Nous rentrons et, une fois à la maison, je m’appuie sur le dossier du canapé. Je sors une feuille que le médecin m’a donnée. Je la déplie et commence à lire :
Le patient souffre de TDI depuis environ une douzaine d’années. Grâce à une série de tests et d’expériences, nous avons pu établir la présence de quatre identités avec des traits de caractères différents :
– Aaron (personnalité principale) : sensible et plutôt maladroit, très calme.
– Félix : sportif, il présente des habitudes différentes des nôtres (ex. : heures de repas). Survient après une petite contrariété.
-Lucio: impatient, n’adhère pas aux traditions religieuses. Survient après un choc physique
– Alexandre : agressif et violent.

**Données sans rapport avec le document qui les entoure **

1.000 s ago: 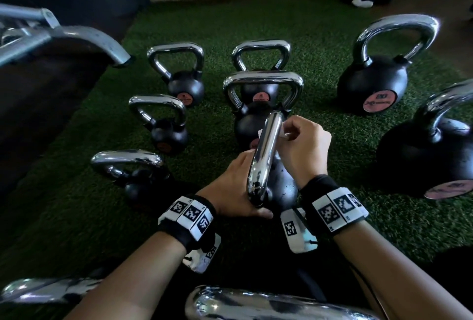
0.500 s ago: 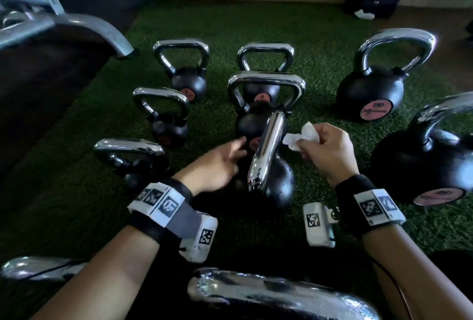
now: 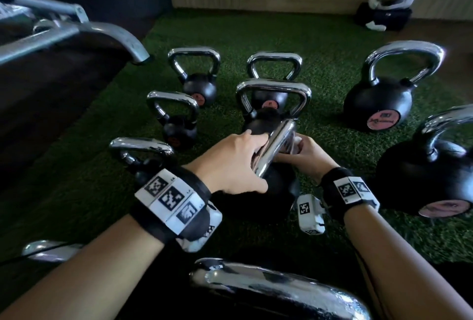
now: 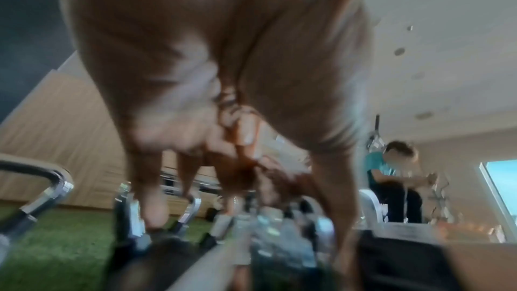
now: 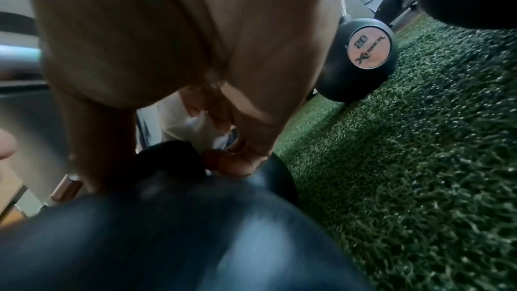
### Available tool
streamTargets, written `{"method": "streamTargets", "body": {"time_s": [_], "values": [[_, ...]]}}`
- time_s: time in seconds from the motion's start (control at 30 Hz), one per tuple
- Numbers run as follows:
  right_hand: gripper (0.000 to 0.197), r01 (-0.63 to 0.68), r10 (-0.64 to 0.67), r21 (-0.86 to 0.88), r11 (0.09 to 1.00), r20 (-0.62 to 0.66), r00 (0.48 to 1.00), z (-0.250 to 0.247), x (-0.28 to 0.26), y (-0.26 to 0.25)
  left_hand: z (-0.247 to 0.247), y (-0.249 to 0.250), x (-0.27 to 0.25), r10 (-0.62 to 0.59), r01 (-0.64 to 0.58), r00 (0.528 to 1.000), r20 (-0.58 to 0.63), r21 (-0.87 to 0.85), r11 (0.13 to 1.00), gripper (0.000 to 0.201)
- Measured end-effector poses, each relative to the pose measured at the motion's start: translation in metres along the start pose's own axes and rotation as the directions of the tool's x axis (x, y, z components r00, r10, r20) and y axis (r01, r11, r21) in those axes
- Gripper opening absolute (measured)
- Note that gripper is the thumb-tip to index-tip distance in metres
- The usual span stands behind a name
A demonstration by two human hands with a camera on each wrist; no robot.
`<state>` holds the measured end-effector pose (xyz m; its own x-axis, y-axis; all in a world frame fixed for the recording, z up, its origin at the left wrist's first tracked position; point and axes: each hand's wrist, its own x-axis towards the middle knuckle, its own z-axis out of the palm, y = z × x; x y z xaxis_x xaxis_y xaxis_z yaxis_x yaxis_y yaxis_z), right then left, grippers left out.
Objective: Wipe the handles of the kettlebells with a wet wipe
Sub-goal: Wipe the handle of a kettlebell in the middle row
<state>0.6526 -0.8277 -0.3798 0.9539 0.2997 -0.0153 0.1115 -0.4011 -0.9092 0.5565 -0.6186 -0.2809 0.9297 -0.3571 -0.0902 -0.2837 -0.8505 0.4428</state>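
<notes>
A black kettlebell (image 3: 279, 191) stands on the green turf in front of me, its chrome handle (image 3: 276, 148) seen end-on. My left hand (image 3: 243, 161) grips the handle from the left, fingers over the top and thumb near its close end. My right hand (image 3: 302, 153) is at the handle's right side, fingers curled round a white wet wipe (image 5: 181, 123) that lies against the chrome. In the head view the wipe is almost hidden behind the handle. The right wrist view shows the kettlebell's black body (image 5: 167, 240) just below my fingers.
Several smaller kettlebells (image 3: 194, 73) stand behind and to the left. Two large ones (image 3: 378, 104) (image 3: 430, 173) stand at the right, and another chrome handle (image 3: 276, 291) lies close below my arms. A metal bench frame (image 3: 76, 30) is at the upper left. A seated person (image 4: 391, 185) is far off.
My right hand, which had drawn the wipe away to the right, has brought it back against the handle. My left hand has closed on the handle again.
</notes>
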Motion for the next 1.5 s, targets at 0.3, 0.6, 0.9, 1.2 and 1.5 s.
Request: {"method": "streamTargets", "body": {"time_s": [0.3, 0.6, 0.9, 1.2, 1.5], "values": [[0.039, 0.02, -0.038, -0.09, 0.996, -0.207, 0.978, -0.008, -0.06, 0.007, -0.048, -0.023, 0.04, 0.184, -0.248, 0.922, 0.339, 0.155, 0.956, 0.101], [0.05, 0.003, -0.043, -0.156, 0.988, -0.256, 0.966, -0.004, -0.079, -0.005, -0.053, -0.014, 0.035, 0.241, -0.305, 0.917, 0.317, 0.169, 0.937, 0.102], [0.029, -0.119, 0.058, -0.494, 0.861, -0.138, 0.989, -0.053, -0.122, -0.042, -0.042, -0.032, -0.034, 0.033, -0.034, 0.995, -0.092, -0.008, 0.999, 0.077], [0.013, -0.004, -0.055, -0.222, 0.975, -0.261, 0.964, -0.046, -0.224, -0.137, 0.052, -0.054, -0.131, -0.01, 0.145, 0.982, 0.189, -0.716, 0.683, 0.064], [0.032, 0.146, -0.383, -0.544, 0.826, -0.351, 0.855, 0.044, -0.304, -0.165, 0.079, -0.042, -0.142, 0.312, -0.071, 0.901, 0.301, -0.607, 0.792, 0.06]]}}
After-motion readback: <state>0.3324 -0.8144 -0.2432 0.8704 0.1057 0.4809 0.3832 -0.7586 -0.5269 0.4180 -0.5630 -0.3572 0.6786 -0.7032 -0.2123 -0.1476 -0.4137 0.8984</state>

Il survient après une démonstration d’agressivité venant d’autre personne.
J’encourage le patient à faire attention à ses habitudes afin d’appréhender au mieux ses changements de personnalité. »

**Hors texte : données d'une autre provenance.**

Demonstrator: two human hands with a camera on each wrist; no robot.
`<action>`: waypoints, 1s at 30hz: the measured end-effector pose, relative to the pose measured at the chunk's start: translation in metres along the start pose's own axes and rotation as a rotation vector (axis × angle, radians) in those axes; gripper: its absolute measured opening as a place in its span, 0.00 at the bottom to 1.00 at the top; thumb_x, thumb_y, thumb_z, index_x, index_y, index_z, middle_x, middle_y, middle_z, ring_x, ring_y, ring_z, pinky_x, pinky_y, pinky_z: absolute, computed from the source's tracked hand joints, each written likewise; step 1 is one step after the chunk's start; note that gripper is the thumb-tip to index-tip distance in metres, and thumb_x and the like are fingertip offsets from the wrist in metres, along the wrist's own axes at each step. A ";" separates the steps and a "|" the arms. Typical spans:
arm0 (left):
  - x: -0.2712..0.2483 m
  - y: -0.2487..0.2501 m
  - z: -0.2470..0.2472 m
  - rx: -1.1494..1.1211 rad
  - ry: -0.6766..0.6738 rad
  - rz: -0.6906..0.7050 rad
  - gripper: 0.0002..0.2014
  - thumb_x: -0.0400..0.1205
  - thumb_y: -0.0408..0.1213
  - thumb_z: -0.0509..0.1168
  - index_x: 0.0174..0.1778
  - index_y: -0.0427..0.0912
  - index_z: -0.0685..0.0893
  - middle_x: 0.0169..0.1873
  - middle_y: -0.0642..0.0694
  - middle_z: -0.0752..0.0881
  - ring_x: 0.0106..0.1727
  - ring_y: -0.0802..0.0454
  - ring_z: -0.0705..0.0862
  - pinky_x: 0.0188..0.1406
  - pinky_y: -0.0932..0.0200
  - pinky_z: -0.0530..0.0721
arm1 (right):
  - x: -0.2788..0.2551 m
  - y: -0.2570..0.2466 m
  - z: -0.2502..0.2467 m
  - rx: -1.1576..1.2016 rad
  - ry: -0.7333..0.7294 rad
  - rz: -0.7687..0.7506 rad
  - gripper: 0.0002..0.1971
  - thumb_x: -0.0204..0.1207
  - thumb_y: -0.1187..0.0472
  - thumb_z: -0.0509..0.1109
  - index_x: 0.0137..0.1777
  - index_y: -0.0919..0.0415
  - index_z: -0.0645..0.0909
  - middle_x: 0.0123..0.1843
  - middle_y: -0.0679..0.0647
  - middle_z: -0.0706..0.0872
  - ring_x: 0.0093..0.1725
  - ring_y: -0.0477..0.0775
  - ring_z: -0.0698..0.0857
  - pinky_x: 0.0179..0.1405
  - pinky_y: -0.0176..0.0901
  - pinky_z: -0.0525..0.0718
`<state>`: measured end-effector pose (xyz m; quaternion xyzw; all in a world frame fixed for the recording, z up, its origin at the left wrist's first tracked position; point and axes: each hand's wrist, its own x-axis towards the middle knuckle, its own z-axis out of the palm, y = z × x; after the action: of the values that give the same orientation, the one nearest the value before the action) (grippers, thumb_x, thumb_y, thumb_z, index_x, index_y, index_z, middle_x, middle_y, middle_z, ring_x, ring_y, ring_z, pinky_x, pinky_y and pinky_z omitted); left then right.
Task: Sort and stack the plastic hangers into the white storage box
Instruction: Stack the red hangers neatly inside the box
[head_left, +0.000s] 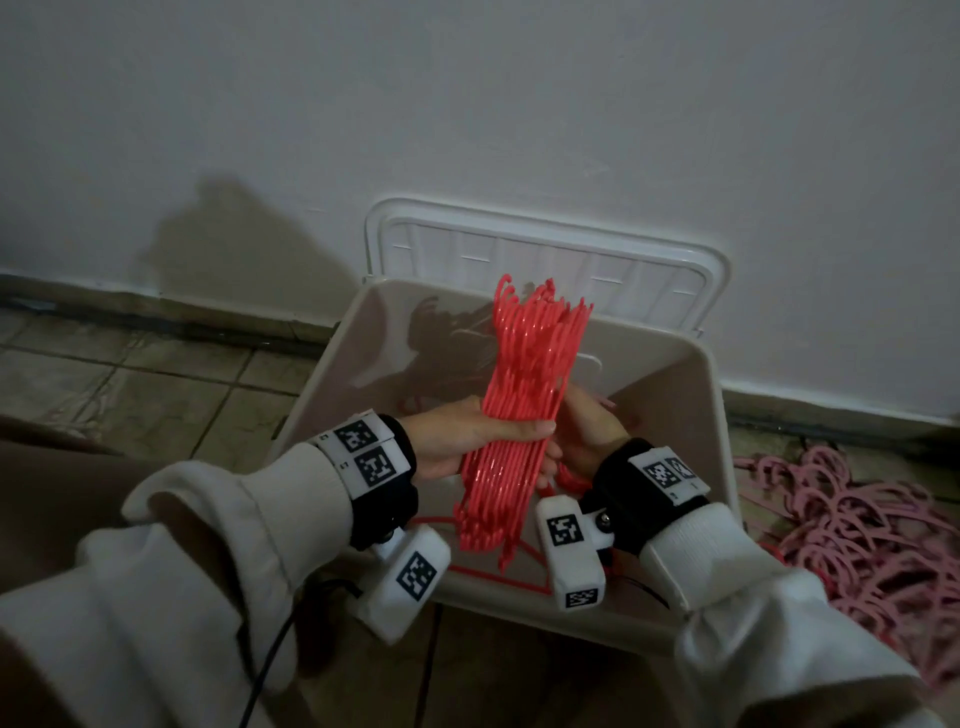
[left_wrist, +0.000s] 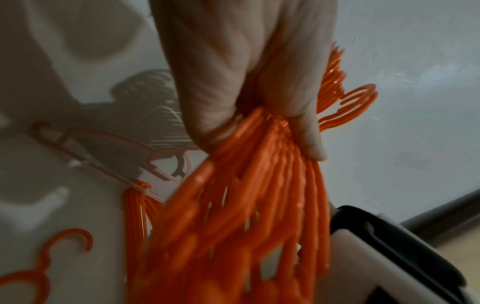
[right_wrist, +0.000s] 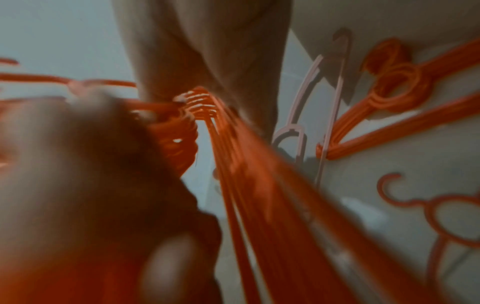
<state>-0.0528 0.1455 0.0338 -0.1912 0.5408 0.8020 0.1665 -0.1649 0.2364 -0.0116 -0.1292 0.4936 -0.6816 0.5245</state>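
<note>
A thick bundle of red-orange plastic hangers (head_left: 519, 405) stands upright over the white storage box (head_left: 685, 410), hooks pointing toward the wall. My left hand (head_left: 488, 434) grips it from the left, thumb across the front. From the right, my right hand (head_left: 587, 431) curls round the same bundle. The left wrist view shows my left hand (left_wrist: 246, 82) clamped on the bundle (left_wrist: 246, 205). The right wrist view is blurred, with my right hand (right_wrist: 78, 164) on the bundle (right_wrist: 259, 185). More orange hangers (right_wrist: 389, 92) and a pale pink hanger (left_wrist: 116, 152) lie on the box floor.
The box lid (head_left: 545, 254) leans against the white wall behind the box. A heap of pink hangers (head_left: 857, 530) lies on the tiled floor to the right. A black cable (head_left: 280, 649) trails from my left wrist. Bare tiles (head_left: 156, 384) spread to the left.
</note>
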 end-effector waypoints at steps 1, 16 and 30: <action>0.000 -0.001 0.000 0.006 -0.015 -0.006 0.07 0.82 0.29 0.60 0.44 0.34 0.83 0.32 0.45 0.90 0.33 0.54 0.89 0.39 0.61 0.89 | 0.000 0.001 -0.001 0.004 0.008 0.004 0.23 0.69 0.50 0.60 0.55 0.69 0.76 0.29 0.55 0.87 0.26 0.49 0.86 0.24 0.34 0.83; -0.004 0.005 -0.017 -0.035 -0.062 -0.031 0.07 0.79 0.28 0.60 0.45 0.36 0.84 0.34 0.44 0.90 0.36 0.52 0.90 0.40 0.61 0.89 | 0.012 -0.007 0.002 0.004 0.093 0.150 0.17 0.74 0.52 0.58 0.45 0.65 0.82 0.42 0.64 0.81 0.38 0.56 0.81 0.44 0.45 0.80; -0.016 0.008 -0.055 -0.142 0.067 -0.117 0.04 0.68 0.35 0.69 0.33 0.40 0.88 0.23 0.50 0.83 0.22 0.58 0.83 0.24 0.67 0.84 | 0.036 0.007 -0.011 0.155 0.023 0.136 0.17 0.64 0.59 0.68 0.53 0.65 0.80 0.41 0.57 0.89 0.40 0.53 0.88 0.44 0.44 0.89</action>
<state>-0.0353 0.0904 0.0294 -0.2603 0.4756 0.8206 0.1808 -0.1834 0.2122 -0.0346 -0.0463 0.4529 -0.6821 0.5723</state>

Je fixe cette feuille, m’interrogeant sur la possibilité de retrouver ma vie normale, sans ces autres versions de moi. Je me décourage rapidement. Hannah m’arrache le papier des mains et me sourit. Elle souhaite m’emmener quelque part, mais elle refuse de me dire où. Elle porte un gros sac de sport. Dans la voiture, je lui demande plusieurs fois ce que nous allons faire, mais elle continue de refuser de me répondre en riant. Le trajet est long, mais je ne me lasse pas de la regarder sourire. J’aimerais pouvoir arrêter le temps et ne plus jamais changer d’identité, pour pouvoir profiter de sa bonne humeur pour le reste de ma vie.

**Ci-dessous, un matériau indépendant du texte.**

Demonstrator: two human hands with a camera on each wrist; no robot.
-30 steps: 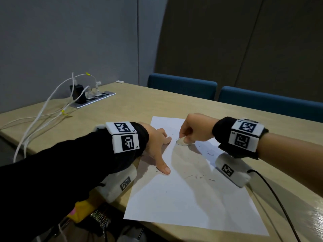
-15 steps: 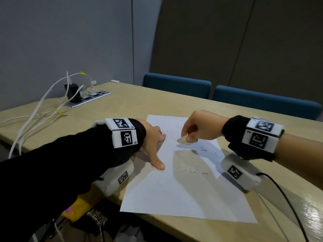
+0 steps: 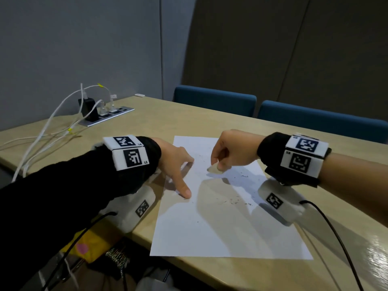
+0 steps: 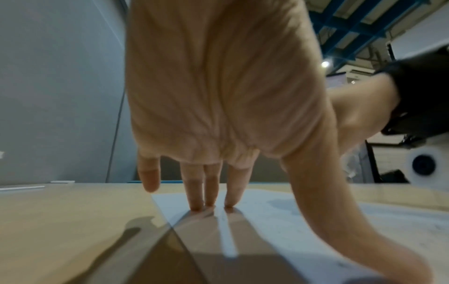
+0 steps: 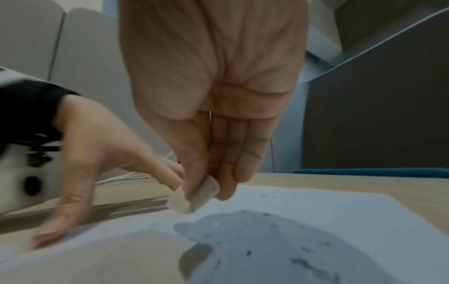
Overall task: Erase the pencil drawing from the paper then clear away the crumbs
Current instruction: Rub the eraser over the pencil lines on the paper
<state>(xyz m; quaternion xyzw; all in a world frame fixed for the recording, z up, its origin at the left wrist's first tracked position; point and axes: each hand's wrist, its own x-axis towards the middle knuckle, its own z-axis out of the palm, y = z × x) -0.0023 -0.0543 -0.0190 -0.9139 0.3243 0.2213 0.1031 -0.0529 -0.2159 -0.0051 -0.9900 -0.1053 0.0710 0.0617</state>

Nous nous garons sur une sorte de parking au milieu d’une forêt. Hannah me fait signe de la suivre. Nous marchons sur un sentier entre les arbres. Les rayons du soleil passant au travers des feuillages me chatouillent le visage. Alors que je regarde le ciel, ma copine vient entrelacer ses doigts avec les miens. J’abaisse la tête, elle marche légèrement devant moi, d’un pas déterminé. Nous arrivons à un endroit dégagé. En hauteur, je domine la ville en contrebas. Devant moi, le ciel bleu se prolonge à l’infini, quelques nuages sont transportés par le vent. Des souvenirs refont surface. L’un d’eux me fait me diriger vers un arbre qui se trouve au milieu de ce champ vierge. J’en fais le tour et trouve finalement ce que je cherchais. Les initiales « A » et « H » sont gravées sur l’écorce. Un sentiment de joie mêlé à de la nostalgie remplit ma cage thoracique. Je me souviens clairement désormais. Cet endroit, c’était ici que nous nous retrouvions, Hannah et moi. Nous n’étions pas revenues depuis un bon bout de temps.
— Si tu veux retrouver celui que tu étais avant l’accident, je pense qu’il faut d’abord que tu t’acceptes comme tu es maintenant…
— Tu n’as pas tort, mais pourquoi m’avoir amené ici ?
— C’est le seul lieu où tu auras tout le calme dont tu as besoin pour te reconnecter à toi-même.
Je l’observe sortir une couverture de son sac. Elle s’allonge alors dessus. Je me joins à elle. Je ferme les yeux et laisse les souvenirs revenir un à un. Les bons comme les mauvais. Au début, je résiste face aux mauvais souvenirs, mais je finis par me détendre et les accepter. Se comprendre soi-même est une tâche bien difficile. Deux bonnes heures plus tard, j’ai l’impression d’avoir tout réglé. Je me sens plus léger.
Les mois ont passé et je parviens de plus en plus facilement à contrôler mes identités. Je reste conscient d’une personnalité à l’autre, je n’ai plus de perte de mémoire. Hannah est toujours à mes côtés et elle m’aide à avancer. Avec le temps, j’ai compris que cela ne servait à rien de se blâmer. Ne pas s’aimer pour ce que l’on est ou ce que l’on a fait n’aidait en rien. Plus je me détestais, plus mes identités se battaient pour avoir le contrôle. J’ai beaucoup travaillé sur moi et, depuis que je m’accepte comme je suis, mes identités coexistent en harmonie. Je souffre d’un trouble dissociatif de l’identité, donc chaque matin en me voyant dans le miroir, je me demande quelle version de moi je suis. Mais au final, la réponse est toujours la même. Peu importe si je suis Lucio, Félix, Alexandre ou bien Aaron, celui que je suis au final, c'est moi.